Primary challenges were carried out after 14 days, 1 positive response was observed after 24 and 48 hours in the 10% DGA group. 7 days after the primary challenge, all test article treated animals were rechallenged at 10% concentration. 2 positive responses were observed after 24 and 48 hours after this rechallenge. After initial challenge a positive response was observed in all animals receiving the DNCB positive control. Erythema observed at 24 and 48 hours in 3 of negative control group at initial challenge.

Under EU criteria, the product is not classed as a sensitizer as it indicates a maximum (at rechallenge) of 10% positive (2/20) responses. A minimum figure of 15% under any study would be necessary for classification as a sensitizer with R43 under EU 18th ATP of the DSD. Practical experience over 20 years of manufacturing this product adds weight to this conclusion.

Interpretation of results:
not sensitising
Remarks:
Migrated information Criteria used for interpretation of results: EU
Endpoint conclusion
Endpoint conclusion:
no adverse effect observed (not sensitising)
Additional information:

A validated QSAR model was used to predict the skin sensitising properties of [2 -(2 -dimethylamino)ethoxy)ethanol DMEE by application of the OECD toolbox V3.4. The formation of category was performed by the present organic functional groups of DMEE, thus obtaining a category of various aminoalcohols. These substances are known to have low binding affinity to proteins and therefore no tendency to elicit a immunological response. In conclusion the model predicts that DMEE is not skin sensitising.
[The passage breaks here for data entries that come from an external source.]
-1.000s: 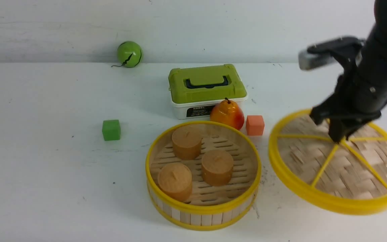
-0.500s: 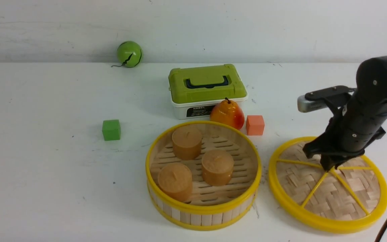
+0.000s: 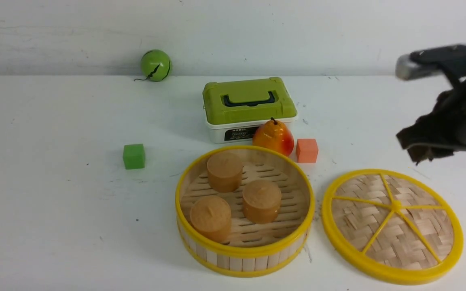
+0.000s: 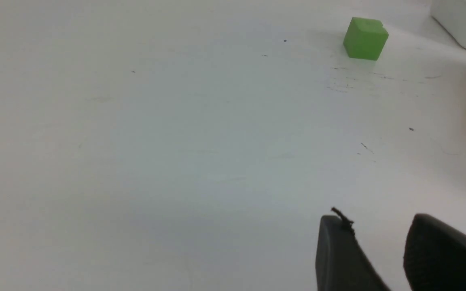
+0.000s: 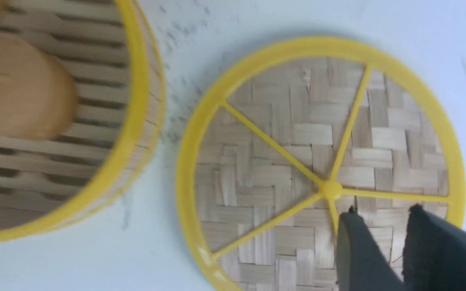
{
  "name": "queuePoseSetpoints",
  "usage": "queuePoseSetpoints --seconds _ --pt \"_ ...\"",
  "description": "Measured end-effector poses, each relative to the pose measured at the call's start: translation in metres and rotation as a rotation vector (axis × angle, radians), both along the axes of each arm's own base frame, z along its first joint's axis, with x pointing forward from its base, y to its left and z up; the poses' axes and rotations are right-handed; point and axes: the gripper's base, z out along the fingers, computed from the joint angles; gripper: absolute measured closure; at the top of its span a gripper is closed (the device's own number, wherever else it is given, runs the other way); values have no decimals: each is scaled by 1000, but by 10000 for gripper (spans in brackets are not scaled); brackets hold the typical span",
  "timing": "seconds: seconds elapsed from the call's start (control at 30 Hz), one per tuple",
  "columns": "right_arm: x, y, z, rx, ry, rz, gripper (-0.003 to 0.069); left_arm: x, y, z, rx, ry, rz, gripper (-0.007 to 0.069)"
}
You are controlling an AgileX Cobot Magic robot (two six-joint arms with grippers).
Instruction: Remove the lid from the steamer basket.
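On the desk (image 3: pixel 55 202), the lid (image 3: pixel 392 226) is laid flat just to the right of the basket (image 3: pixel 243 251). A thin strip of bare desk is seen between the two. The lid is off the basket and is touched by nothing. Its yellow spokes are turned up. The basket is open at the top, and three round brown cakes (image 3: pixel 261 201) are seen on its slatted floor.

The right hand (image 3: pixel 419 155) is held in the air, above the far right side of the lid. Its jaws are parted a little and nothing is gripped between them. In the right wrist view its dark fingers (image 5: pixel 358 250) are seen over the woven part of the lid, near the hub.

The left hand (image 4: pixel 378 218) is seen only in the left wrist view, over bare desk. Its jaws are parted a little too, and nothing is held.

A pear (image 3: pixel 273 137) is placed just behind the basket. An orange block (image 3: pixel 307 150) is set just to the right of the pear. A white box (image 3: pixel 249 109) with a green top is found behind the pear. A green block (image 3: pixel 134 156) is set to the left of the basket, well apart from it. A green ball (image 3: pixel 155 65) is seen far back, by the wall.
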Motion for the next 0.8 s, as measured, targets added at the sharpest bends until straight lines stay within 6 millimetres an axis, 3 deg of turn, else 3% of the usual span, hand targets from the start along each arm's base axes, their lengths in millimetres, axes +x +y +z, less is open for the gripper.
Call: queuePoseSetpoints --seconds 0.07,0.13,0.17,0.23,0.3,0.53,0.8 --pt "-34 -1 23 78 -120 19 559 0 0 0 0 0 0 386" --pt "-61 -1 33 141 -206 46 606 0 0 0 0 0 0 385" --pt "-67 -1 34 160 -221 47 616 0 0 0 0 0 0 385" --pt "-102 0 34 250 -313 85 669 0 0 0 0 0 0 385" --pt "-122 -1 31 298 -375 106 680 0 0 0 0 0 0 385" --pt "-169 -8 10 286 -564 162 680 0 0 0 0 0 0 385" --pt "-195 -19 9 181 -710 171 680 0 0 0 0 0 0 385"
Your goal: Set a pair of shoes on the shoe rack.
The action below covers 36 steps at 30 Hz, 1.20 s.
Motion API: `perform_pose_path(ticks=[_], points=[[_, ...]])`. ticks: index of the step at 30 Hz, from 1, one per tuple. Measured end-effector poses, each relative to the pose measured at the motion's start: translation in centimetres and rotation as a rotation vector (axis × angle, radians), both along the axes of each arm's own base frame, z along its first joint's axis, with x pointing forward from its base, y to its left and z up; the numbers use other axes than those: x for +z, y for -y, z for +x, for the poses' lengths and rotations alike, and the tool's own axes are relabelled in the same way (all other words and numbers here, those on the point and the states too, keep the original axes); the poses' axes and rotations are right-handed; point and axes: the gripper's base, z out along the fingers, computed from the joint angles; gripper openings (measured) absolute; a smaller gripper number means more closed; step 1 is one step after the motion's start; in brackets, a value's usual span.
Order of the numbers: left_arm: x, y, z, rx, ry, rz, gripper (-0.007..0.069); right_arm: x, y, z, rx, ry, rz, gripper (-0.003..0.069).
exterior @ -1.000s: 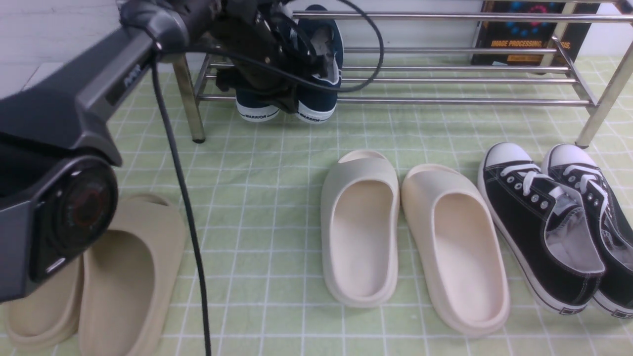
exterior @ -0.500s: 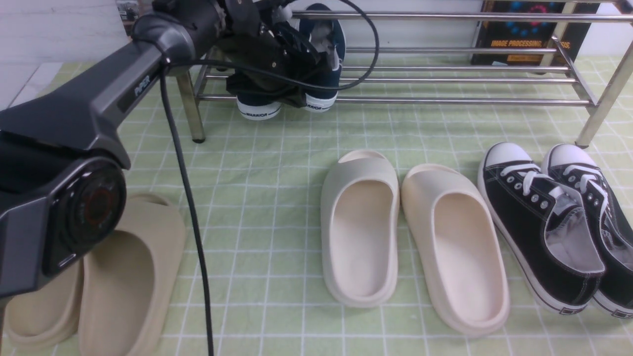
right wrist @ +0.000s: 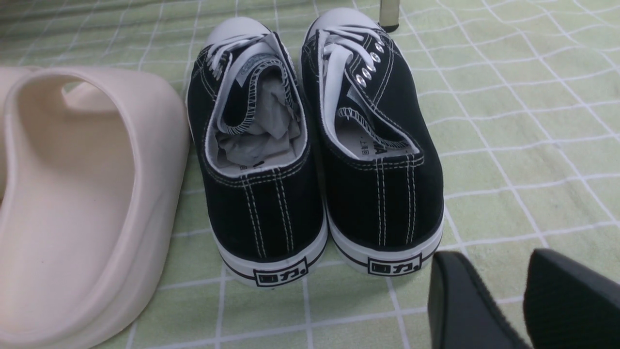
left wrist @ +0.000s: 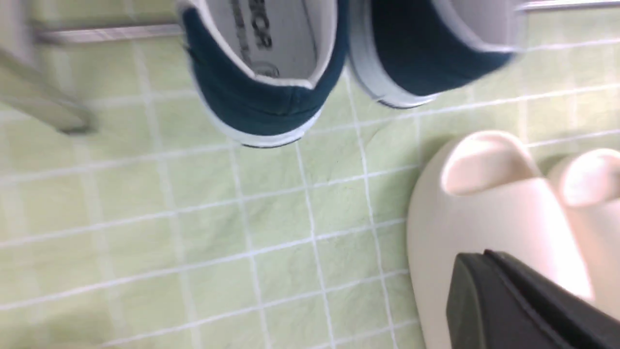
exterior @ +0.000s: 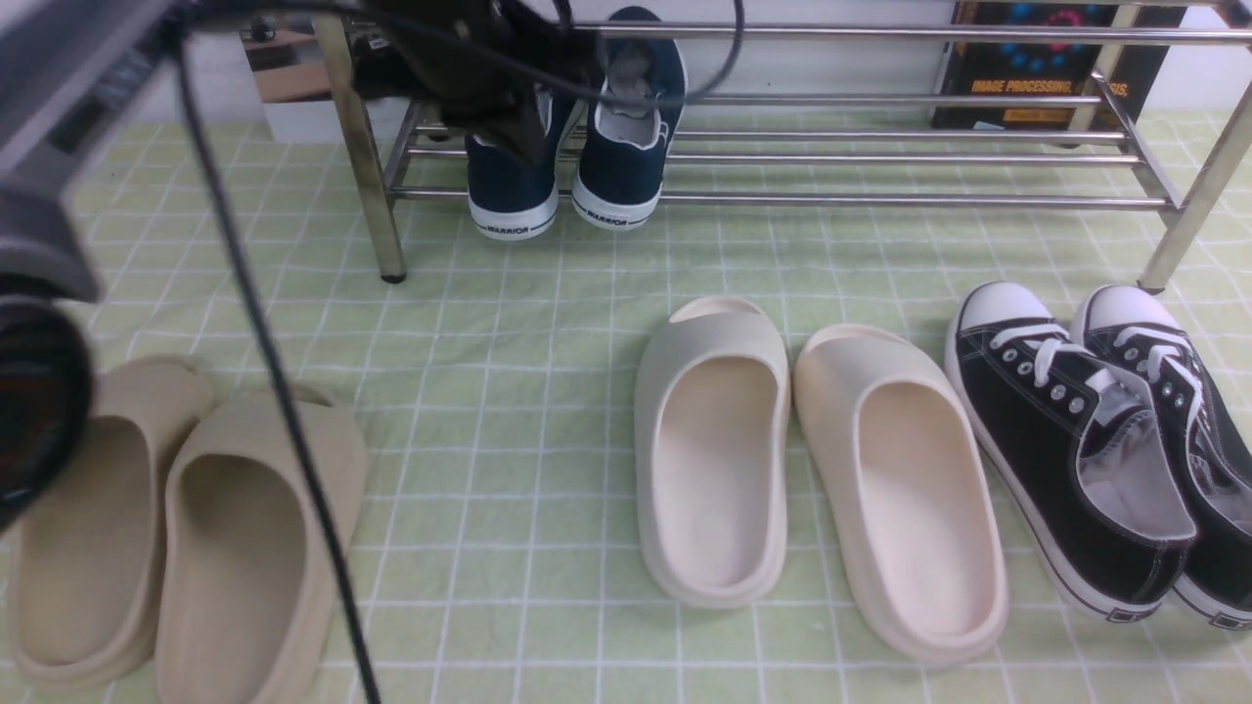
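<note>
Navy slip-ons, the pair of shoes (exterior: 616,166), sit on the left end of the shoe rack (exterior: 880,200) in the front view. They stand side by side, toes pointing in across the chrome bars, white heels hanging just past the rack's front bar. The left gripper (exterior: 504,117) is a dark, blurred mass just above the shoe nearest the rack's left leg, with a black cable (exterior: 254,323) trailing from the arm. On the green checked cloth (exterior: 509,391) before the rack lie cream slides (exterior: 714,450) opposite its middle, black sneakers (exterior: 1076,440) by its right leg, and beige slides (exterior: 235,548) well out from its left leg. A book (exterior: 1027,68) stands behind the rack's right end.

From the left wrist, both navy heels overhang the rack's bar, blurred. Only one black finger (left wrist: 508,300) shows, apart from the shoes, over a cream slide. Whether this pincer is spread or closed, I cannot tell.

From the right wrist, the right gripper (right wrist: 499,264) has its jaws slightly parted, nothing between them, just behind the heels of the black sneakers.
</note>
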Motion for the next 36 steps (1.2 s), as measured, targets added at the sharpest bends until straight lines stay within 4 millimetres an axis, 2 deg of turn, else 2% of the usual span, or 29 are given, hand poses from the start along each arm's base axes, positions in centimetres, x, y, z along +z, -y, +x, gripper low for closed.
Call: perform_pose_path(ticks=[2,4,6,7,8,10,11,12,13,14,18,21,22,23,27,28,29,36], points=[[3.7,-1.1,-2.6,0.001,0.088,0.004,-0.0013,0.0,0.0,0.0,0.000,0.000,0.000,0.0239],[7.5,-2.5,-6.3,0.011,0.175,0.007,-0.0013,0.0,0.0,0.0,0.000,0.000,0.000,0.0239],[10.3,-4.0,-10.3,0.032,0.244,0.008,-0.0013,0.0,0.0,0.0,0.000,0.000,0.000,0.0239],[10.3,-4.0,-10.2,0.036,0.245,0.010,-0.0013,0.0,0.0,0.0,0.000,0.000,0.000,0.0239],[11.5,-5.4,-13.8,0.058,0.277,0.012,-0.0013,0.0,0.0,0.0,0.000,0.000,0.000,0.0239],[11.5,-6.7,-17.5,0.077,0.278,0.024,-0.0013,0.0,0.0,0.0,0.000,0.000,0.000,0.0239],[11.4,-6.9,-17.9,0.077,0.278,0.026,-0.0013,0.0,0.0,0.0,0.000,0.000,0.000,0.0239],[10.3,-7.8,-20.6,0.090,0.266,0.027,-0.0013,0.0,0.0,0.0,0.000,0.000,0.000,0.0239],[10.2,-7.9,-20.9,0.090,0.265,0.027,-0.0013,0.0,0.0,0.0,0.000,0.000,0.000,0.0239],[8.6,-8.7,-23.4,0.102,0.271,0.017,-0.0013,0.0,0.0,0.0,0.000,0.000,0.000,0.0239],[3.8,-10.8,-29.8,0.163,0.356,-0.065,-0.0013,0.0,0.0,0.0,0.000,0.000,0.000,0.0239],[1.4,-12.2,-33.6,0.230,0.448,-0.153,-0.0013,0.0,0.0,0.0,0.000,0.000,0.000,0.0239],[0.7,-12.3,-33.9,0.240,0.452,-0.162,-0.0013,0.0,0.0,0.0,0.000,0.000,0.000,0.0239],[-0.6,-12.9,-35.5,0.275,0.481,-0.198,-0.0013,0.0,0.0,0.0,0.000,0.000,0.000,0.0239],[-3.6,-14.2,-38.5,0.339,0.516,-0.256,-0.0013,0.0,0.0,0.0,0.000,0.000,0.000,0.0239],[-3.6,-14.2,-38.6,0.339,0.523,-0.258,-0.0013,0.0,0.0,0.0,0.000,0.000,0.000,0.0239],[-4.6,-14.5,-39.3,0.348,0.519,-0.262,-0.0013,0.0,0.0,0.0,0.000,0.000,0.000,0.0239],[-6.2,-15.0,-40.8,0.355,0.519,-0.254,-0.0013,0.0,0.0,0.0,0.000,0.000,0.000,0.0239]])
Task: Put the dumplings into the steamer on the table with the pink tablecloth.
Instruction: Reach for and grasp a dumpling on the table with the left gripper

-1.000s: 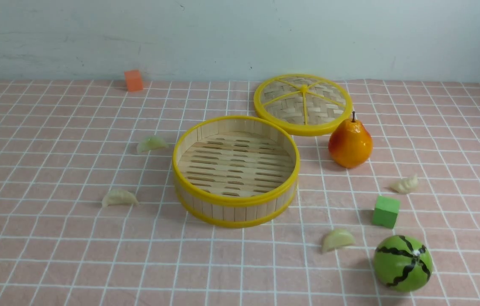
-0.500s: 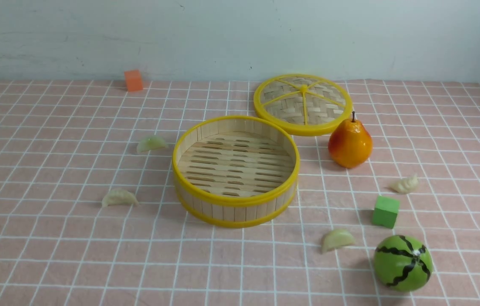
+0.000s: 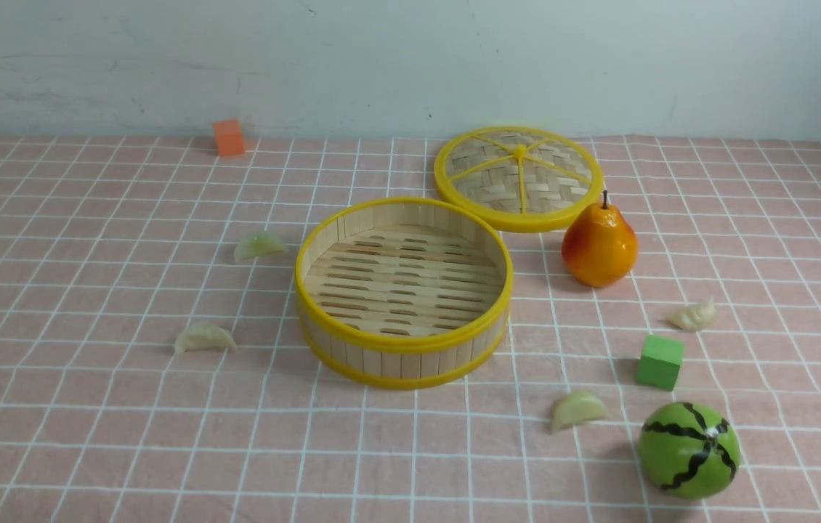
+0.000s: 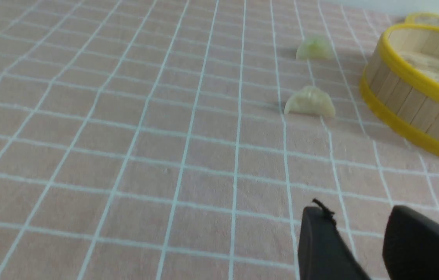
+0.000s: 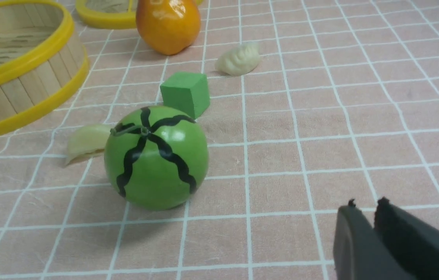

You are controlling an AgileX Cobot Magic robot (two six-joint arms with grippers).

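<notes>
step: approach, nothing picked yet | left gripper jaws apart, empty; right gripper jaws narrow, empty | dumplings: four on pink tablecloth, flanking empty steamer | tip: widen right jaws; descend plumb; skirt toy watermelon

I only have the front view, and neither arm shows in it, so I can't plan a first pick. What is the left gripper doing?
Observer: The left gripper is over the pink tablecloth, jaws apart, holding nothing.
Operator: Which dumpling does it face?
Observer: The cream dumpling lies ahead of it, nearer than the greenish dumpling.
Operator: And the right gripper?
Observer: The right gripper is empty, jaws only a slit apart. From its camera, the toy watermelon partly covers a pale yellow dumpling.
</notes>
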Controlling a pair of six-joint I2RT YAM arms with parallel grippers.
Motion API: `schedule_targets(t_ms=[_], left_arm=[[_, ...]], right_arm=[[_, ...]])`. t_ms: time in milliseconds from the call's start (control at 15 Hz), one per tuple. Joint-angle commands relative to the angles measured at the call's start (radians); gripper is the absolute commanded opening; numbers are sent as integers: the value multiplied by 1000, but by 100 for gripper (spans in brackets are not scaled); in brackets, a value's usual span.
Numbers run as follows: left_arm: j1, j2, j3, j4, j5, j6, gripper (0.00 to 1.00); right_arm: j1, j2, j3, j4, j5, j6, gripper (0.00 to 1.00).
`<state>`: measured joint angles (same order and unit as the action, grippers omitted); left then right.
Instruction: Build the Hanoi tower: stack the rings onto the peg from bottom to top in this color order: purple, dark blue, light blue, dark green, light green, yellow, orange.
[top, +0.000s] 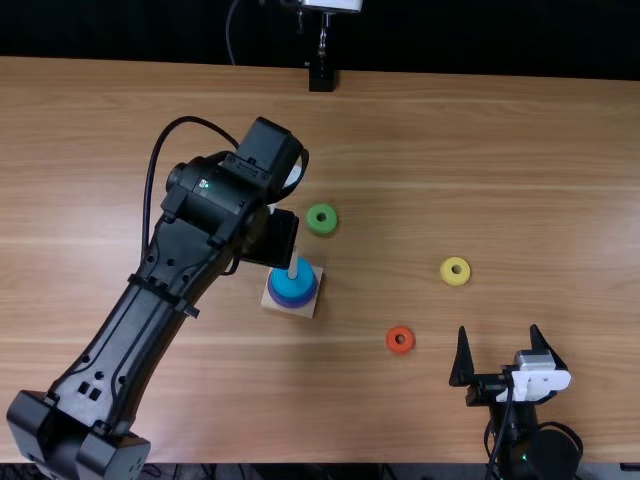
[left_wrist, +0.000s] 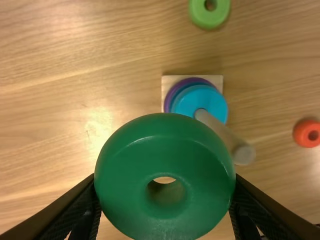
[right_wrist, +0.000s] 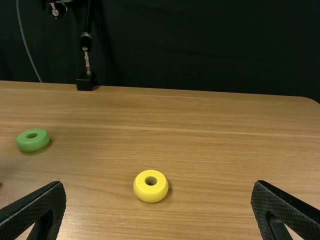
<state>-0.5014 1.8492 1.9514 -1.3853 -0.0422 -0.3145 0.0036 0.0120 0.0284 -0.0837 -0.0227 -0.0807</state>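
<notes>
- My left tool pinches the dark green ring, with one finger on each side of it.
- I have this ring up off the table, close to the peg but not on it. In my left wrist view, its round hole faces the camera.
- The peg stands on a pale square base.
- The purple ring is low on the peg, and the light blue ring is on top of the pile. I can't tell for sure if the blue edge between them is the dark blue ring.
- The peg's tip pokes up out of the light blue ring.
- The light green ring lies flat on the table, just past the base, on the far side.
- The orange ring lies flat too, to the right of the base and nearer to me.
- The yellow ring lies flat farther to the right.
- My right tool is spread wide and holds nothing. It is near the table's near edge, to the right of the orange ring.
- At the table's far edge there is a small black stand.
</notes>
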Motion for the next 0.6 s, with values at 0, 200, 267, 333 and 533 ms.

A guideline skin sensitisation study (OECD 406) is available for a similar substance [2-(2-aminoethoxy)ethanol] to the test substance. The substance was not considered a skin sensitiser under the conditions of the study and thus the structurally similar substance, DMEE, is not considered to be a skin sensitiser. Practical experience over 20 years of manufacturing DMEE adds weight to this conclusion. The negative result is supported by the

validated QSAR model for DMEE obtained by the OECD toolbox V3.4.

Respiratory sensitisation

Endpoint conclusion
Endpoint conclusion:
no study available

Justification for classification or non-classification

Based on the validated QSAR model (OECD toolbox V3.4.), DMEE is not skin sensitising and do not meet the criteria for classification as a skin sensitizer according to EU Directive 67/548/EEC and Regulation 1272/2008.